Problem to work on:
Extract all lines from the data beneath that include the word "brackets".

Collected data:

_ _ _

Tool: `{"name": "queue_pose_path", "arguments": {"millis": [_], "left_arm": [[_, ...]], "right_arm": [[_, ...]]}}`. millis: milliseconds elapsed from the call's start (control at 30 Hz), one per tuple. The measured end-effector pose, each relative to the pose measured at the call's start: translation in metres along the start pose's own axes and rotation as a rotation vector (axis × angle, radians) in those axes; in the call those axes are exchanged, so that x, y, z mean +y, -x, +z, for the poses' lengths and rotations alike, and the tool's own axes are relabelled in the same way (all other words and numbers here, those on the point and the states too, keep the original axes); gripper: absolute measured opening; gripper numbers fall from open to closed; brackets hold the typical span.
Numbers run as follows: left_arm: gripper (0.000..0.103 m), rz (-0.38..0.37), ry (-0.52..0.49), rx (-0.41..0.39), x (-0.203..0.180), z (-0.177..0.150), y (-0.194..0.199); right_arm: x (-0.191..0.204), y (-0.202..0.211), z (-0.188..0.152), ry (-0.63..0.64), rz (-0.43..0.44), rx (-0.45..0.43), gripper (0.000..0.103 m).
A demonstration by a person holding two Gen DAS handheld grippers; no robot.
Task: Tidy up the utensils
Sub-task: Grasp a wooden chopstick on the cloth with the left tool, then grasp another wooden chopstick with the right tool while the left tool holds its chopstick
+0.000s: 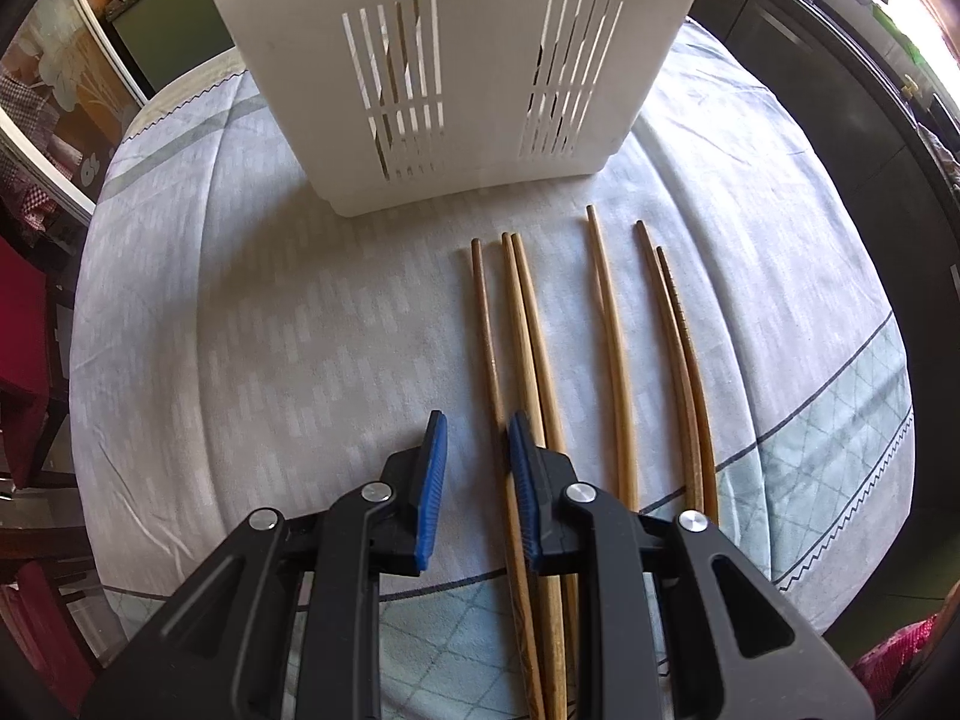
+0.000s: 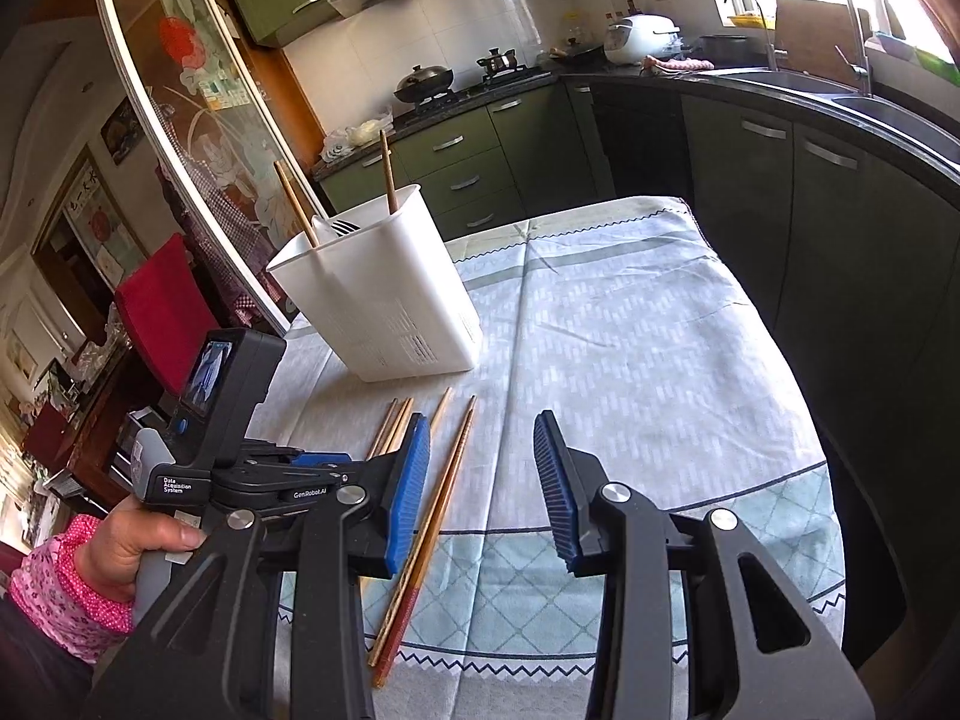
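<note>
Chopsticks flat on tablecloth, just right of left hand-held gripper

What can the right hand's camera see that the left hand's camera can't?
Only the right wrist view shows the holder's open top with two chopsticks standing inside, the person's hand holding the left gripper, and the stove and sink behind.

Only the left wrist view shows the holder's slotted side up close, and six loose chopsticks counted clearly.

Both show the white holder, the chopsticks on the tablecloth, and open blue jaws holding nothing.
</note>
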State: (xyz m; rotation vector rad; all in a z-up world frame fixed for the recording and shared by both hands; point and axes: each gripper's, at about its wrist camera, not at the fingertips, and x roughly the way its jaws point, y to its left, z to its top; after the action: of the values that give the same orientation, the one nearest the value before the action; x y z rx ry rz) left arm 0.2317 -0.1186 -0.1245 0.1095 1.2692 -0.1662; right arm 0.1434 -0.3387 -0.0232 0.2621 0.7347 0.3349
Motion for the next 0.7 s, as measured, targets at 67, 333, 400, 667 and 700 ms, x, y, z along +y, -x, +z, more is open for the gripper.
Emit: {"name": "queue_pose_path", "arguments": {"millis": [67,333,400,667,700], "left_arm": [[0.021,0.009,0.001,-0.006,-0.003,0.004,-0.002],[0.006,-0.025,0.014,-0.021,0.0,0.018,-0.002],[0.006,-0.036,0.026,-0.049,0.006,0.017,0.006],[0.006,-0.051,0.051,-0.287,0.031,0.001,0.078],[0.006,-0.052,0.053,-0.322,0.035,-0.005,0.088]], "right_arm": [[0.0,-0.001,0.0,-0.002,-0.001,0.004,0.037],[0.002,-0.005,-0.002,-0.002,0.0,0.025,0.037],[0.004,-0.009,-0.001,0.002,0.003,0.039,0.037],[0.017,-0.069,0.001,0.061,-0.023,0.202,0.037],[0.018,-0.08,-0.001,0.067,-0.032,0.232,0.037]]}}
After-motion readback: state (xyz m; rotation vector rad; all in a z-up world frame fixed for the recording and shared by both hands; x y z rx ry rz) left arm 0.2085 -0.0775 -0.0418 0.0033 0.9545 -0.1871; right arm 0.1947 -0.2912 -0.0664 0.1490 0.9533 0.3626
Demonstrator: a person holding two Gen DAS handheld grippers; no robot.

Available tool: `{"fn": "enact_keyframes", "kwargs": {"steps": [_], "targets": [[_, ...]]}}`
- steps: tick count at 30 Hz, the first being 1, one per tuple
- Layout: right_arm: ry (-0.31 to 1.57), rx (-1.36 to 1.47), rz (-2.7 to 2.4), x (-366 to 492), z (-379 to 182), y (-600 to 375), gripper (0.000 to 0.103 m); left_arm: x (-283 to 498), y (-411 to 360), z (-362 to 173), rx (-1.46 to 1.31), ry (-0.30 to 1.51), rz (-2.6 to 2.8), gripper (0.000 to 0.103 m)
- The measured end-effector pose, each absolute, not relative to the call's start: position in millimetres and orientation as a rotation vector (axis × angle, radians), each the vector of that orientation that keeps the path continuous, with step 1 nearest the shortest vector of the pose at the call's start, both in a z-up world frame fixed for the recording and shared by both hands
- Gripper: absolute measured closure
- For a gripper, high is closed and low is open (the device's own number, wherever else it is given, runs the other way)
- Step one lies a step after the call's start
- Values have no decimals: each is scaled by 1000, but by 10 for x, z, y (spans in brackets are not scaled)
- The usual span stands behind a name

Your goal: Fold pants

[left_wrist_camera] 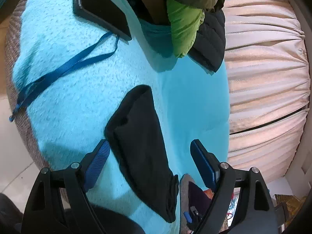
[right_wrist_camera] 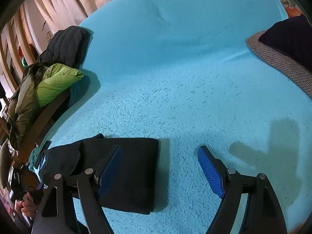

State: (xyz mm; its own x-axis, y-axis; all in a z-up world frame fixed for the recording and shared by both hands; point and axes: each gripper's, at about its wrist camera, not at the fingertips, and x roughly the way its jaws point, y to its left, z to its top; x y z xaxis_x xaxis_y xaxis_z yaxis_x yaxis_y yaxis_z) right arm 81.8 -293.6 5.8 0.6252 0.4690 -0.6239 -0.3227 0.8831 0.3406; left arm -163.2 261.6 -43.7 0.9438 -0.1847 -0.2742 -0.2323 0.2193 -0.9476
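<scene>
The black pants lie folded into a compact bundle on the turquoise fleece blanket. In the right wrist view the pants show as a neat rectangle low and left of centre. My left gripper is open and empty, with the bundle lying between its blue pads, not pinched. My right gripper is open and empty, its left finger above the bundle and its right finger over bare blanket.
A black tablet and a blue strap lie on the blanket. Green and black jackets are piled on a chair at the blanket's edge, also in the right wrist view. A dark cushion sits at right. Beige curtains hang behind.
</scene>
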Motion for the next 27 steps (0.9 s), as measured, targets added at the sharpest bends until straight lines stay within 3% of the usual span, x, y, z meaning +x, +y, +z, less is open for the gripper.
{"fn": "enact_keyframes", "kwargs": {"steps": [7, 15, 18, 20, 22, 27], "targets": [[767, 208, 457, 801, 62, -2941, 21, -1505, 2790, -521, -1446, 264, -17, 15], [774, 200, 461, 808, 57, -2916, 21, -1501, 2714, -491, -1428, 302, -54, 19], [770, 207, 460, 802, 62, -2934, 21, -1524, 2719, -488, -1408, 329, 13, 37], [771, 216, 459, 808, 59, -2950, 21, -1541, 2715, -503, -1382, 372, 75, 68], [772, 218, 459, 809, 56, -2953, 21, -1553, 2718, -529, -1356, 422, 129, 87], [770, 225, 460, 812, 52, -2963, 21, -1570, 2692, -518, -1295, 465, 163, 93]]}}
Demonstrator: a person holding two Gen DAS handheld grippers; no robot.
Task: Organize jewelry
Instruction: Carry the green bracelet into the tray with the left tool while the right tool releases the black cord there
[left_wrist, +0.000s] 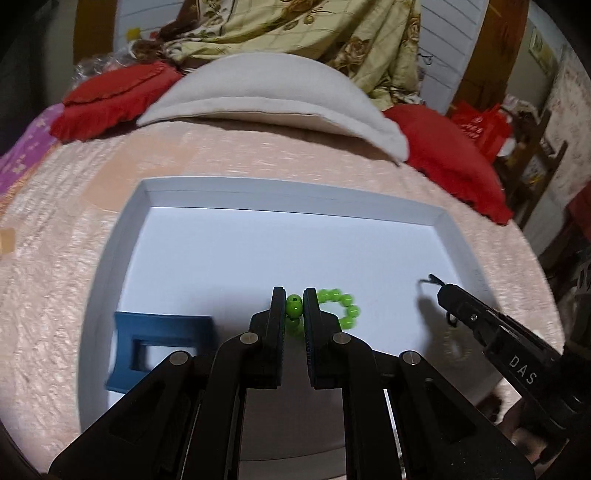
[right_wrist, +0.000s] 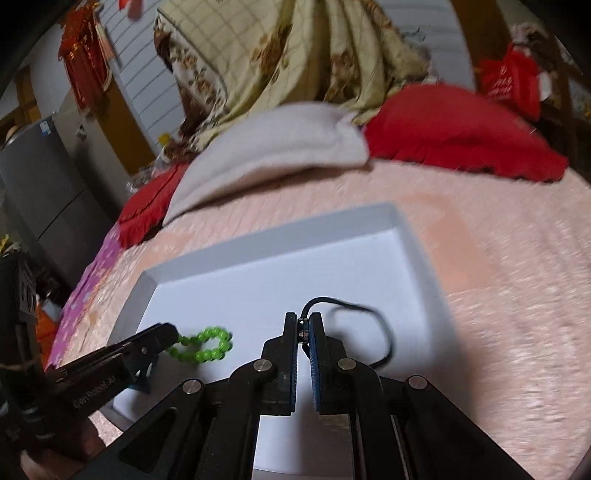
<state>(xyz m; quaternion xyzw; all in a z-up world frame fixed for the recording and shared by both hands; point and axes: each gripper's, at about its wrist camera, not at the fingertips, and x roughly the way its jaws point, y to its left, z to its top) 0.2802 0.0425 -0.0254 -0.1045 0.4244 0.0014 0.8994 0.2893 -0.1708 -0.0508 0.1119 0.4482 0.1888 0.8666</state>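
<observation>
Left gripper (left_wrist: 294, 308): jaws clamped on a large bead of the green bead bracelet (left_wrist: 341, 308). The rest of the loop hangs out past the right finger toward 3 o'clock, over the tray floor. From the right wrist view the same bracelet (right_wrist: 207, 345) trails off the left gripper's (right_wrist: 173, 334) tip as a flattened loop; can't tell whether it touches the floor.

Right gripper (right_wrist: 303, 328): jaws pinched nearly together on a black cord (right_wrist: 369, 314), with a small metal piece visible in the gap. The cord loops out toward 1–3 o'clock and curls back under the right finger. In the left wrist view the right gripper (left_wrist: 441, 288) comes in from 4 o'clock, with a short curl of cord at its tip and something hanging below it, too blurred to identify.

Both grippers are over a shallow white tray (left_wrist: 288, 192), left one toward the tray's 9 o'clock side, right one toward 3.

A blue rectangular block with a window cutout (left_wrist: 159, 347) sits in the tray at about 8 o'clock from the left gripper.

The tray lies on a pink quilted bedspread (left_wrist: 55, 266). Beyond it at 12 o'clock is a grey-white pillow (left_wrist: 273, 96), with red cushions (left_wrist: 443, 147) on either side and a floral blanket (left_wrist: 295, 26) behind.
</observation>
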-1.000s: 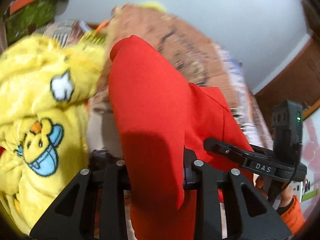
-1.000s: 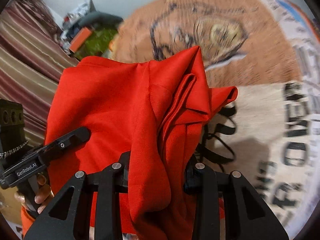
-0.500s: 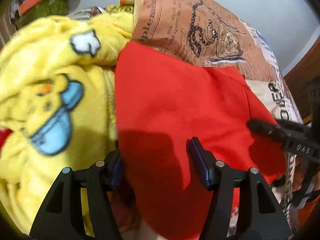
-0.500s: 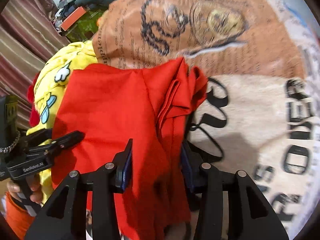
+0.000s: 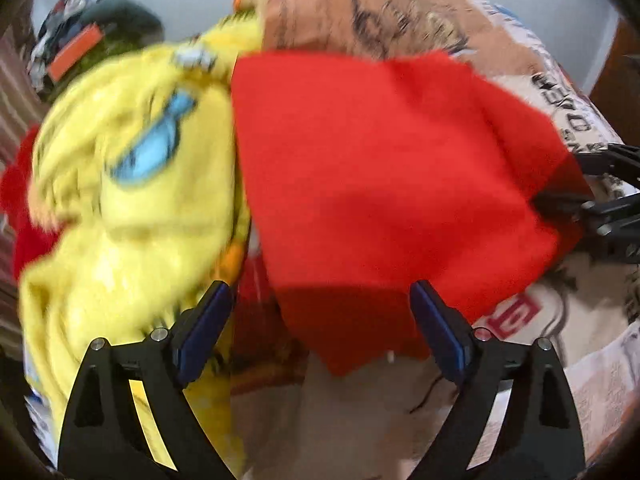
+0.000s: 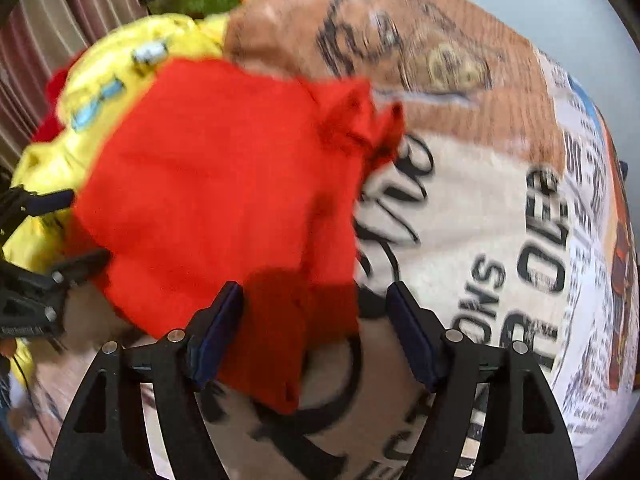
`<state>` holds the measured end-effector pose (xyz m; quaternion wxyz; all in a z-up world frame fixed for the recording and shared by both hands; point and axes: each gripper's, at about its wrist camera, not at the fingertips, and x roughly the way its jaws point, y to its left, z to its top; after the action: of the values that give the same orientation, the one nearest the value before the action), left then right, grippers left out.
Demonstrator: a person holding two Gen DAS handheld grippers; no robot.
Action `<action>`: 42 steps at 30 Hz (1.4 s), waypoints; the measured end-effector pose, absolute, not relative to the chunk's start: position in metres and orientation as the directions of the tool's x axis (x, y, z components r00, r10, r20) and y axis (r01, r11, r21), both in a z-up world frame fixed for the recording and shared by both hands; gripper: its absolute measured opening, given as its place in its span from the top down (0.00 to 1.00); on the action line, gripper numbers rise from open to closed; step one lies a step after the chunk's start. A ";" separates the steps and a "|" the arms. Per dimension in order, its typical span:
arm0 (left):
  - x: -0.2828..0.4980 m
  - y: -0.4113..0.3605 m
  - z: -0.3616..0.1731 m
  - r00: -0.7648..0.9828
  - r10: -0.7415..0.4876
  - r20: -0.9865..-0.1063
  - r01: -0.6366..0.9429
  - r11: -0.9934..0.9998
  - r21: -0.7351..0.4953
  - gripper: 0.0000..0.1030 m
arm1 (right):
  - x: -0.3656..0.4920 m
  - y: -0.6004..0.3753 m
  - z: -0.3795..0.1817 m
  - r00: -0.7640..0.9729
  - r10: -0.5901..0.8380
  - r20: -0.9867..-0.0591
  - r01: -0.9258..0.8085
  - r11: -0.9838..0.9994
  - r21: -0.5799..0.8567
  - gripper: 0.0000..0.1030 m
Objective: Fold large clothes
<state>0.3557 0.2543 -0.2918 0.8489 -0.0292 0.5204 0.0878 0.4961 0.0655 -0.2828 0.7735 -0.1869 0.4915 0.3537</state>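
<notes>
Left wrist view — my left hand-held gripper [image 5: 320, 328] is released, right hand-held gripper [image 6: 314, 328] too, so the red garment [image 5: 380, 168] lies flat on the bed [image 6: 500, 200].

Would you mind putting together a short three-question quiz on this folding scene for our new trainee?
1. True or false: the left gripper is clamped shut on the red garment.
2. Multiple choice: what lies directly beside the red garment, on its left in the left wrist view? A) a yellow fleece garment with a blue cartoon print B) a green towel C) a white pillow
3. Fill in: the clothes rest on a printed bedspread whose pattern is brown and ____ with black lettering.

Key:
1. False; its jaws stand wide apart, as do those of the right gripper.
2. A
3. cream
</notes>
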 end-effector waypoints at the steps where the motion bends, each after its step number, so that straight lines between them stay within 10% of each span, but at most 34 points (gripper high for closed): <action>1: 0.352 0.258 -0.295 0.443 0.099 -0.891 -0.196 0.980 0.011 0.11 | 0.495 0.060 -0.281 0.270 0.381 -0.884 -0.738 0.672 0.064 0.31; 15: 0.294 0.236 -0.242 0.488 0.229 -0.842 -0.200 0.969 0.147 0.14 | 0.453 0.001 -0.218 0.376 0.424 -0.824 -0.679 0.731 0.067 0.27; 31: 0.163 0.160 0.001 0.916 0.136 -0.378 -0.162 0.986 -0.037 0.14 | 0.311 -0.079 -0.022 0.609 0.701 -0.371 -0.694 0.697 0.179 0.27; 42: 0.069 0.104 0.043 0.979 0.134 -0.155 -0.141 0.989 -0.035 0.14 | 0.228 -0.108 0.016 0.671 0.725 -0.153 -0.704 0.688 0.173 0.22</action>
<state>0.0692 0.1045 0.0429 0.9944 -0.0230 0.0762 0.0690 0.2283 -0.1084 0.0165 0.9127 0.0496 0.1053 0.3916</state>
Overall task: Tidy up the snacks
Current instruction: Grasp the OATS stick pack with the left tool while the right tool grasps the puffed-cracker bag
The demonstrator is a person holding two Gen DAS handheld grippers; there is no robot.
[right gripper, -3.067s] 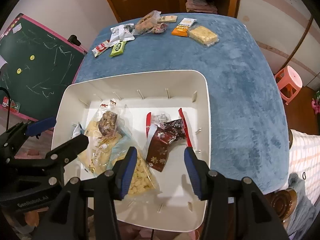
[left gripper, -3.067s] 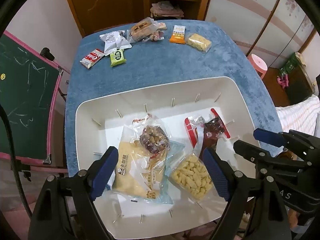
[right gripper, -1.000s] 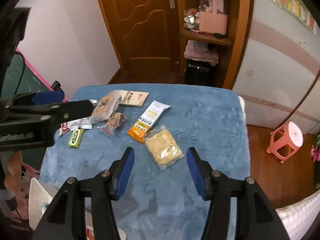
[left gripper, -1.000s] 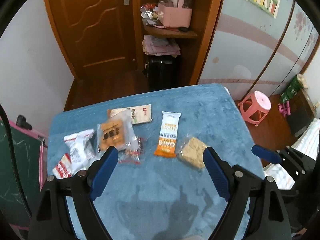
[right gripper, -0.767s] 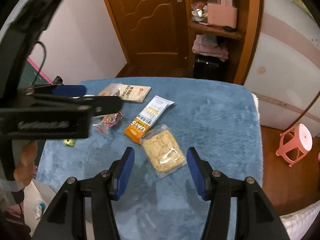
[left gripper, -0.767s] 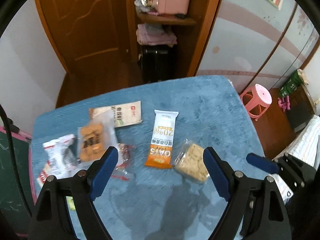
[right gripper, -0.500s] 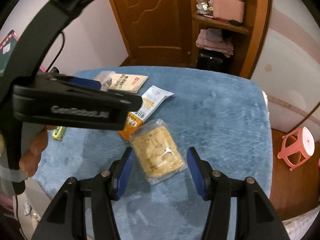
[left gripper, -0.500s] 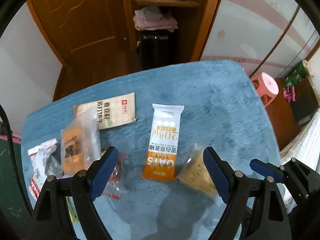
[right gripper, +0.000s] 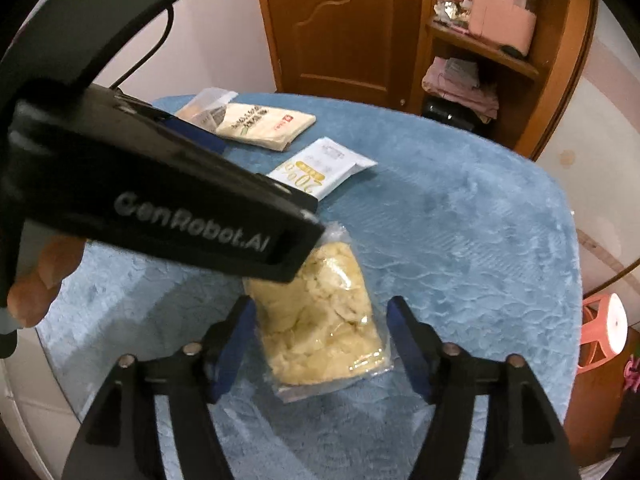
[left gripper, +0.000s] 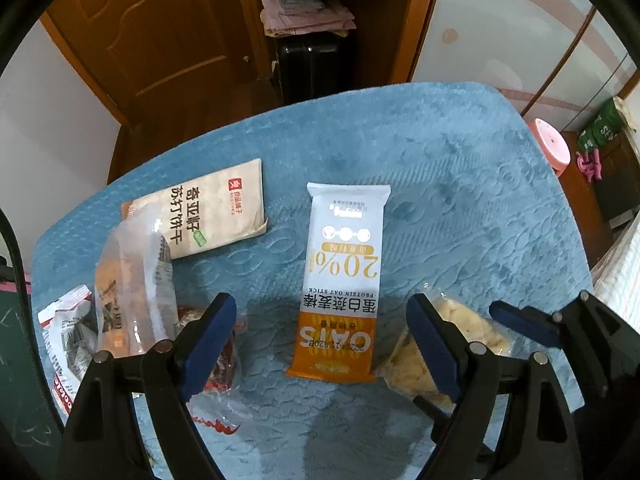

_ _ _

Response to the exercise:
Tool: `{"name": "queue_pose_path", "arguments": {"millis": [_], "left_arm": [[_, ...]], "right_arm": [[_, ...]]}}`. millis: milliseconds elapsed from the call's start (control at 30 Hz), one per tuple. The measured end-effector pose, each relative to the pose measured at the call's start: translation in metres along the start pose's own axes and rotation as a rotation vector (axis × angle, radians) in those axes; in the call those axes are exchanged, so that x, y, z mean +y, -x, +z, for the poses' lengths and rotations alike, and the tool's own axes are relabelled in the same way (all other words and numbers here, those on the point and the states too, keep the original axes); gripper: absolute measured opening; gripper numbers fall from open to closed; brackets hold the typical span.
- Values have no decimals: each is scaled by 1000, but by 10 for x, z, y (spans in brackets are not scaled)

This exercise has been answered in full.